Compression processes typically involve quantization, in which sampled video signal data values are represented by a fixed number of redefined quantizer values. The quantized signal is composed of quantizer values that are approximations of the sampled video signal. Therefore, the encoding of the video signal data onto a limited number of quantizer values necessarily produces some loss in accuracy during the decoding process.
The following disclosure describes embodiments of a method which provides an improved video digital data compression capable of adjusting the quantization parameter to achieve an improved coding and decoding process. This method may employ an encoder having a panel based architecture with a digital signal processor to handle one or several rows of MB in lieu of frame-by-frame, thereby, allowing a greater number of frames to be processed. Various embodiments of this method further have the capability of handling both frame and field pictures as opposed to one mode of picture such as frame pictures.
The embodiments may perform several steps including bit allocation, rate control and adaptive quantization. Bit allocation assigns a target number of bits per group of pictures, and per picture of each type.

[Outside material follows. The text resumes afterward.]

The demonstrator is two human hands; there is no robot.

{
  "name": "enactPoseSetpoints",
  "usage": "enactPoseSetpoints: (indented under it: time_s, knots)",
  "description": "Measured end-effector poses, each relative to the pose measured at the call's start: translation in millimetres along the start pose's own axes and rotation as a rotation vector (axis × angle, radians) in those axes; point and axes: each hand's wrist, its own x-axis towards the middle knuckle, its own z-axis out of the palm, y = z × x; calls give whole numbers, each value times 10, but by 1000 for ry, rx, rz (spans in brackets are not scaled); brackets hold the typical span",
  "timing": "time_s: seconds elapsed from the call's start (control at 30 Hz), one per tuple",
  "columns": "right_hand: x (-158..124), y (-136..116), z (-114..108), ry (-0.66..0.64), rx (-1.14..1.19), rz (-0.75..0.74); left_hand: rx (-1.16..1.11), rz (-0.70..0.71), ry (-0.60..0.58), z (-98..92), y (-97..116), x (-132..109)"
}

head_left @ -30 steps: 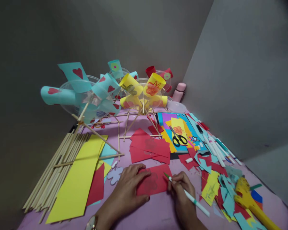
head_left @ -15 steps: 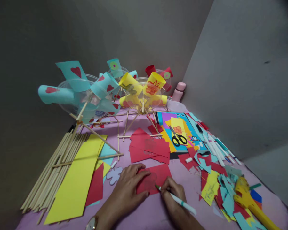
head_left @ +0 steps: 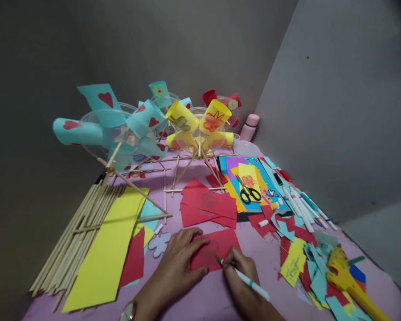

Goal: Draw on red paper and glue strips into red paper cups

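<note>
A red paper piece (head_left: 227, 240) lies flat on the table in front of me, with a faint dark flower-like drawing on it. My left hand (head_left: 183, 256) rests on its left side, fingers stretched out and apart, a watch on the wrist. Pinched in my right hand (head_left: 242, 272) is a white marker with a green band (head_left: 252, 284), its green tip touching the paper near the drawing. Beside my left fingers sits a pale purple flower-shaped cutout (head_left: 159, 244). Just beyond is a stack of red paper pieces (head_left: 200, 207), the top ones bearing a similar drawing.
Paper-and-stick wheels (head_left: 120, 133) stand at the back. On the left are wooden sticks (head_left: 63, 240) and yellow paper strips (head_left: 103, 254). To the right lie scissors (head_left: 249, 191), markers (head_left: 300, 207), paper scraps (head_left: 316, 276) and a yellow glue gun (head_left: 347, 281). A pink bottle (head_left: 250, 128) stands behind.
The rear end of the marker has swung slightly left while its tip stays at nearly the same spot on the red paper. My left hand has not visibly moved.
</note>
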Motion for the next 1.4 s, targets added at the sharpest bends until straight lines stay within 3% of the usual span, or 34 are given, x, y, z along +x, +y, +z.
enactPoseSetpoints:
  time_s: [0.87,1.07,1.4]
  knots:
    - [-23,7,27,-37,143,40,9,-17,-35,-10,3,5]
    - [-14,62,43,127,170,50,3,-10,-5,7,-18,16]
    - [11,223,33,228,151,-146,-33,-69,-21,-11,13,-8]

Rate control adjusts the quantization parameter at the MB level to achieve that target number of bits per picture. Adaptive quantization further modulates the parameter per MB using a local activity measure. Bit allocation and rate control can be implemented through a central control unit, or a central digital signal processor (DSP) while adaptive quantization can be implemented at the local panel. One encoder employing the method may have a central DSP and several panels, each with its own DSP. During the process of encoding, a whole frame is divided into multiple slices which are processed in parallel by the DSPs at the multiple panels.

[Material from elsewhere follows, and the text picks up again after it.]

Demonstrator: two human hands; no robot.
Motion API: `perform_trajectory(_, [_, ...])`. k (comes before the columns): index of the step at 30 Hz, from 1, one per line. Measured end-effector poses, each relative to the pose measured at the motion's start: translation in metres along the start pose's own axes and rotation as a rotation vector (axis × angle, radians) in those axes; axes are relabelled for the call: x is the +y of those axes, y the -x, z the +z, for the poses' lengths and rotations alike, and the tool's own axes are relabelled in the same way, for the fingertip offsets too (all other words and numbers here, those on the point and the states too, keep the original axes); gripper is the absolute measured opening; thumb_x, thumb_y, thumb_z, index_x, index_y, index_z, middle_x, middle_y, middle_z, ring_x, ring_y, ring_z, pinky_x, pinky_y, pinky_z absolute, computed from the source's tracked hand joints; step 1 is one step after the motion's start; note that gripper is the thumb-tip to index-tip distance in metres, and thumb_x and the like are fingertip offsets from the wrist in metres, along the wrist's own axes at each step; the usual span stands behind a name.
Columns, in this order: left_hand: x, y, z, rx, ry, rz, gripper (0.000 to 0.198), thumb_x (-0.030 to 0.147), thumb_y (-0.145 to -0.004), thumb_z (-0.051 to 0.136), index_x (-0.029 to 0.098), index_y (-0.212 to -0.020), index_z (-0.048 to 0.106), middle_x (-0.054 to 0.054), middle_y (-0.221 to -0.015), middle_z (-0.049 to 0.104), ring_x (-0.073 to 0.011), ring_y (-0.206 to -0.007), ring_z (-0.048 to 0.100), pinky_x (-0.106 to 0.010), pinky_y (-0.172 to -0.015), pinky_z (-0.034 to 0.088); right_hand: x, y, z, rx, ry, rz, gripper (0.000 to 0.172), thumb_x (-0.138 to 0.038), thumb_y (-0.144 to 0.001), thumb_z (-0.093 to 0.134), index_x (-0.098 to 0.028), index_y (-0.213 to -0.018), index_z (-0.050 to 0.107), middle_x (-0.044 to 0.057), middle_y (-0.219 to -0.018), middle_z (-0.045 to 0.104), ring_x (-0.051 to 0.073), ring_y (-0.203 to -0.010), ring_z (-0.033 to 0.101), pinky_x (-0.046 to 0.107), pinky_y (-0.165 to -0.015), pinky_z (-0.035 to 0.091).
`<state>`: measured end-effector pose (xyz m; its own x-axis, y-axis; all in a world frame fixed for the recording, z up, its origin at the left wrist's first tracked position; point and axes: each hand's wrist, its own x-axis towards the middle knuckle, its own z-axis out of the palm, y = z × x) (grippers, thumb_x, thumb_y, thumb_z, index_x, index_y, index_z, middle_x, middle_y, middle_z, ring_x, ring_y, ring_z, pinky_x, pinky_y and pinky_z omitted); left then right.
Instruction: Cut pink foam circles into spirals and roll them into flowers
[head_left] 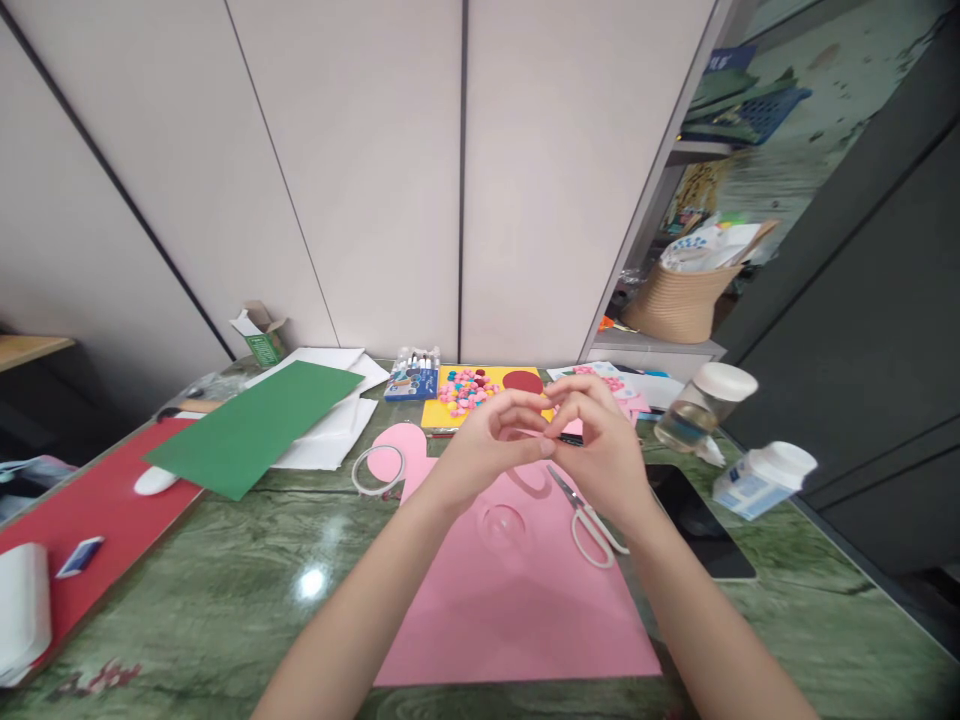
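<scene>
My left hand [504, 437] and my right hand [598, 435] meet above a pink sheet [517, 620]. Thumbs and fingertips are pinched together, and whatever they hold is too small or hidden to make out. Below them a clear round piece [504, 528] lies on the sheet. White-handled scissors [592, 535] rest on the sheet's right side, blades partly under my right hand. To the left, a white ring [355, 472], perhaps a tape roll, overlaps a pink paper circle [405, 448]. Beyond my hands, colourful pompoms [465, 392] and a dark red disc [523, 381] lie on yellow paper [433, 413].
Green paper [259, 425] overlaps white sheets and red paper [97, 510] on the left. A marker box [411, 382] lies at the back. A dark tablet [701, 525], a jar [701, 410] and a white bottle [765, 480] stand or lie right. Cabinet doors [360, 180] border the back.
</scene>
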<state>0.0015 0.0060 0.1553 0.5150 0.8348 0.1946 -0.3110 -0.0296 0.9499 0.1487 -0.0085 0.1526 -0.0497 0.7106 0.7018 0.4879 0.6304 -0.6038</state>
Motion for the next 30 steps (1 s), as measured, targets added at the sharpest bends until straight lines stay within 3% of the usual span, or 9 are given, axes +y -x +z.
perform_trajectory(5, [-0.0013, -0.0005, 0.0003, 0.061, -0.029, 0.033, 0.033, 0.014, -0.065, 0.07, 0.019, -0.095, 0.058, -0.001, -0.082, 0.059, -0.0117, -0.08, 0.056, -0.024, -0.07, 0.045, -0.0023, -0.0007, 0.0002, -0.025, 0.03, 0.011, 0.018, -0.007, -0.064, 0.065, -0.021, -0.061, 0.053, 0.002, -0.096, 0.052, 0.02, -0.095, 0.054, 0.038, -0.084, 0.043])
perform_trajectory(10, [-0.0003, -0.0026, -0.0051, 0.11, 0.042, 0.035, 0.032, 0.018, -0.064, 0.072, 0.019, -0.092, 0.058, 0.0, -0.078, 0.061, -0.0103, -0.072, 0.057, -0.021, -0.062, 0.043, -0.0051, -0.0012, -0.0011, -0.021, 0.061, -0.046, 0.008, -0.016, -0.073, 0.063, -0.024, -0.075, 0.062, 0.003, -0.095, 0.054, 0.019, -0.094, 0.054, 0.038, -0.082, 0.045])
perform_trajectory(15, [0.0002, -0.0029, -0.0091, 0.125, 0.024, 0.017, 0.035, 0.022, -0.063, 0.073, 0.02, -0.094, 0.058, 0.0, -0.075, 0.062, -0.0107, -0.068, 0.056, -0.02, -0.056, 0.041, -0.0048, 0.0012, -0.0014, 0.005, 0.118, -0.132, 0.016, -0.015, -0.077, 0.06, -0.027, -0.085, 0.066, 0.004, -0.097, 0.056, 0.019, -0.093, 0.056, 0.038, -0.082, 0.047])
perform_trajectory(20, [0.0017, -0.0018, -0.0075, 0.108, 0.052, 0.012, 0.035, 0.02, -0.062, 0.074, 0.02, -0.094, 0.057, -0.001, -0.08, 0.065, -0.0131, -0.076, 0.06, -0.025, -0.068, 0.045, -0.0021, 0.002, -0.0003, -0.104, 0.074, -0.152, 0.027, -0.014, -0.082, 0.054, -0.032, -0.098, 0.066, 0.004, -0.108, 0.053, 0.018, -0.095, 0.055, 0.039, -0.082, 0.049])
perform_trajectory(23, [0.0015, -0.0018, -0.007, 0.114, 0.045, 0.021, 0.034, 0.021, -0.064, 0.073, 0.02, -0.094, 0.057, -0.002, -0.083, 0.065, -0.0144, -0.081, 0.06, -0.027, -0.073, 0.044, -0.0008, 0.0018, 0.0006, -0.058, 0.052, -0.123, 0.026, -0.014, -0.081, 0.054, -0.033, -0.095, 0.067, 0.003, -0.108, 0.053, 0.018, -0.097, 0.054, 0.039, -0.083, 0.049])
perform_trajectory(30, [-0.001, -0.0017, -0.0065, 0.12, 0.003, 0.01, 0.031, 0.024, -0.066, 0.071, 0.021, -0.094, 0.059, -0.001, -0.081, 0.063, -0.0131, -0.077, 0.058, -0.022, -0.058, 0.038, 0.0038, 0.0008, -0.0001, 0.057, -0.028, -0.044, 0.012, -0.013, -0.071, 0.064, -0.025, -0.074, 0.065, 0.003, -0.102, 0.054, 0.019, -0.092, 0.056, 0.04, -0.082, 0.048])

An embodiment capable of implementing the present disclosure may be a video data encoding apparatus comprising of a processor, an input/output device, a memory, and a video encoding module capable of performing bit allocation by assigning a target number of bits per GOP, rate control by adjusting the quantization parameter QP to achieve said target number of bits, and adaptive quantization by modulating the quantization parameter using the local activity measure. Such embodiment shall have the capability of performing scene changes within a GOP, and also the ability to check and adjust the target number of bits assigned for a picture I, P or B in order to prevent the system from overflowing and underflowing.
The above-mentioned features of the present disclosure will become more apparent with reference to the following description taken in conjunction with the accompanying drawings wherein like reference numerals denote like elements and in which:
The following detailed description is not to be taken in a limiting sense, but is made merely for the purpose of illustrating general principles of embodiments of the present disclosure. The scope of the present disclosure is best defined by the appended claims.

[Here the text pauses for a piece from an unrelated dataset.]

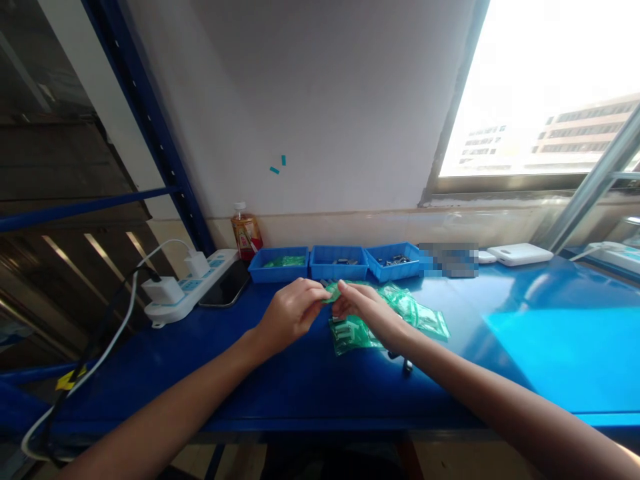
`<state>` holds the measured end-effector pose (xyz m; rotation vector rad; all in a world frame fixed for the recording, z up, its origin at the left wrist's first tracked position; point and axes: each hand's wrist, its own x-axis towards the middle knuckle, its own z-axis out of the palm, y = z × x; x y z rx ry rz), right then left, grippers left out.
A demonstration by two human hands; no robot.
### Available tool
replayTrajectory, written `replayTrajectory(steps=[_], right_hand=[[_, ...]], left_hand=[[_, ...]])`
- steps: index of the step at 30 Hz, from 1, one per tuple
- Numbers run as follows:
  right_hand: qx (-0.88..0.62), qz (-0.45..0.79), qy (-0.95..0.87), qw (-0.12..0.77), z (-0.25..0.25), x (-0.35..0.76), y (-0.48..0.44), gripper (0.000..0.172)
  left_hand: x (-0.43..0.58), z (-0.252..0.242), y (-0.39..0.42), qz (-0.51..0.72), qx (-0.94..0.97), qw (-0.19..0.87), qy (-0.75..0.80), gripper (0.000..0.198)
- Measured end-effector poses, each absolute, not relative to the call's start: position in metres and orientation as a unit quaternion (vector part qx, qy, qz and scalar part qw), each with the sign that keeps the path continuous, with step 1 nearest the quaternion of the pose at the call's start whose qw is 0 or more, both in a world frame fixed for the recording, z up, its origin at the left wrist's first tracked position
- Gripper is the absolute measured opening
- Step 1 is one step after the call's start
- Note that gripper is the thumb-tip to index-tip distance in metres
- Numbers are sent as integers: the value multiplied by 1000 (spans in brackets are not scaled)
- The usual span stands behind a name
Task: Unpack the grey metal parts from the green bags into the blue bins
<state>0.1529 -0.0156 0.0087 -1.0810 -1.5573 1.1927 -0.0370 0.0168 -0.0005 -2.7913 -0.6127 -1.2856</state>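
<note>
My left hand [295,308] and my right hand [367,307] meet over the middle of the blue table. Between their fingertips they pinch a small green plastic bag [332,291]; its contents are too small to make out. Below and beside my right hand lie green plastic bags with metal parts inside, one nearer bag [350,335] and a pile of others [417,312]. A few loose dark metal parts [407,366] rest on the table by my right wrist, partly hidden by it.
Three blue bins stand along the wall: one with green bags [280,262], two with metal parts [340,271] [393,271]. A bottle [246,232], a phone [225,283] and a power strip [193,288] with cables are at left. A white device [520,254] sits at back right.
</note>
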Motion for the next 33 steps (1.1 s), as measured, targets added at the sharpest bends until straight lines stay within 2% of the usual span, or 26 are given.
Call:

In one embodiment, the real-time video encoder system 10 is implemented on a general-purpose computer or any other hardware equivalent. Thus, the real-time video encoder system 10 may comprises a processor (CPU) 11, memory 12, e.g., random access memory (RAM) and/or read only memory (ROM), video encoding module 14, and various input/output devices 13, (e.g., storage devices, including but not limited to, a tape drive, a floppy drive, a hard disk drive or a compact disk drive).
It should be understood that the video encoding module 14 may be implemented as one or more physical devices that are coupled to the processor 11 through a communication channel. Alternatively, the video encoding module 14 may be represented by one or more software applications or with a combination of software and hardware, e.g., using application specific integrated circuits (ASIC), where the software is loaded from a storage medium, (e.g., a magnetic or optical drive or diskette) into memory 12 and operated on by the processor 11 of the video encoding module 14. As such, the video encoding module 14 (including associated data structures) of the present embodiment may be stored on a computer readable medium, e.g., RAM memory, magnetic or optical drive or diskette or the like.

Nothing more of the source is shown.